• [PROBLEM REQUIREMENTS] From the entries that follow, list every line in which the string "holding" appears.
[RECORD EXTRACTS Boundary: Start]
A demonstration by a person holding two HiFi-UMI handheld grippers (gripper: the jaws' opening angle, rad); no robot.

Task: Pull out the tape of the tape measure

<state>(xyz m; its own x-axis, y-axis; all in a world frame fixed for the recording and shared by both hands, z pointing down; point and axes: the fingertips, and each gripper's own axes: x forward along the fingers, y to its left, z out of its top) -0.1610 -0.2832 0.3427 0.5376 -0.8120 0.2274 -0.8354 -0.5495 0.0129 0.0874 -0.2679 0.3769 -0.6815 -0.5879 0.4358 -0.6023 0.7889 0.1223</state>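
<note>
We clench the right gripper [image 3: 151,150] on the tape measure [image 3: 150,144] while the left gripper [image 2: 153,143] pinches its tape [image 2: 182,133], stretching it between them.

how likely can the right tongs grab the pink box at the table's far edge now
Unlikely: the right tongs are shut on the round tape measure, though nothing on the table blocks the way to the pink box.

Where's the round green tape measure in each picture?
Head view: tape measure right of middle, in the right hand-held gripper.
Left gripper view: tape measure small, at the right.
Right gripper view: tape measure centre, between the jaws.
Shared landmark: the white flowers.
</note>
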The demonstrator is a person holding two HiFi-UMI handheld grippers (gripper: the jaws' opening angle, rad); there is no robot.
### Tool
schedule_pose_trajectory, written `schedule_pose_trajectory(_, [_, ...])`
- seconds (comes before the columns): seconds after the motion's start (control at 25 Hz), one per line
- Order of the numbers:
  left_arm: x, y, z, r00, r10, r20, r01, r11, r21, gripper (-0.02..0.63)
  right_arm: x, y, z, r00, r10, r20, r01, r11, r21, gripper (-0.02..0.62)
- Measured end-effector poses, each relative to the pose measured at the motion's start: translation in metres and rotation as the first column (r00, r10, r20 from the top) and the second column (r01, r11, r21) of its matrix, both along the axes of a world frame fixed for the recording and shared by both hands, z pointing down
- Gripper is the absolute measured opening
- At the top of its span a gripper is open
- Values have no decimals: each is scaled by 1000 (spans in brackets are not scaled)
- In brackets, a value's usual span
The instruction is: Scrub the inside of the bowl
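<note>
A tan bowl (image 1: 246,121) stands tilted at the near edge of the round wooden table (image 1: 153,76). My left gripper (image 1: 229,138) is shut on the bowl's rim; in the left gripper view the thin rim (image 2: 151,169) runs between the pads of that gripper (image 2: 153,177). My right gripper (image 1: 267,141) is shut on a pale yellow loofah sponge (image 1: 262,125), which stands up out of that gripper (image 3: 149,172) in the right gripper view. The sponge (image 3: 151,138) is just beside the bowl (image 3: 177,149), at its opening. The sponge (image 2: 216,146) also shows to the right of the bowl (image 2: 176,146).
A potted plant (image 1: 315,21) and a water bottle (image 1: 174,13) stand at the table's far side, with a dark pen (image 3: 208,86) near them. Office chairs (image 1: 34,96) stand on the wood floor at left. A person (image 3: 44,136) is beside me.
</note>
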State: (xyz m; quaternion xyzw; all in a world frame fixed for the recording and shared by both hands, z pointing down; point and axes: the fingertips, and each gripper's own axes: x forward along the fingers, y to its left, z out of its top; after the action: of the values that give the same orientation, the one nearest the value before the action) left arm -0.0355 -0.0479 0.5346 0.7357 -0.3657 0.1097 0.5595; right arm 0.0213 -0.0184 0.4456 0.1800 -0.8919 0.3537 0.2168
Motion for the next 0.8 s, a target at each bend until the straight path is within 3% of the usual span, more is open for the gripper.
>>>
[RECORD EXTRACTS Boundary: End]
• [EXERCISE SOLUTION]
A demonstration by a person holding two HiFi-UMI handheld grippers (gripper: the jaws' opening angle, rad); no robot.
The demonstrator is a person holding two HiFi-UMI handheld grippers (gripper: the jaws' opening angle, rad); there is no robot.

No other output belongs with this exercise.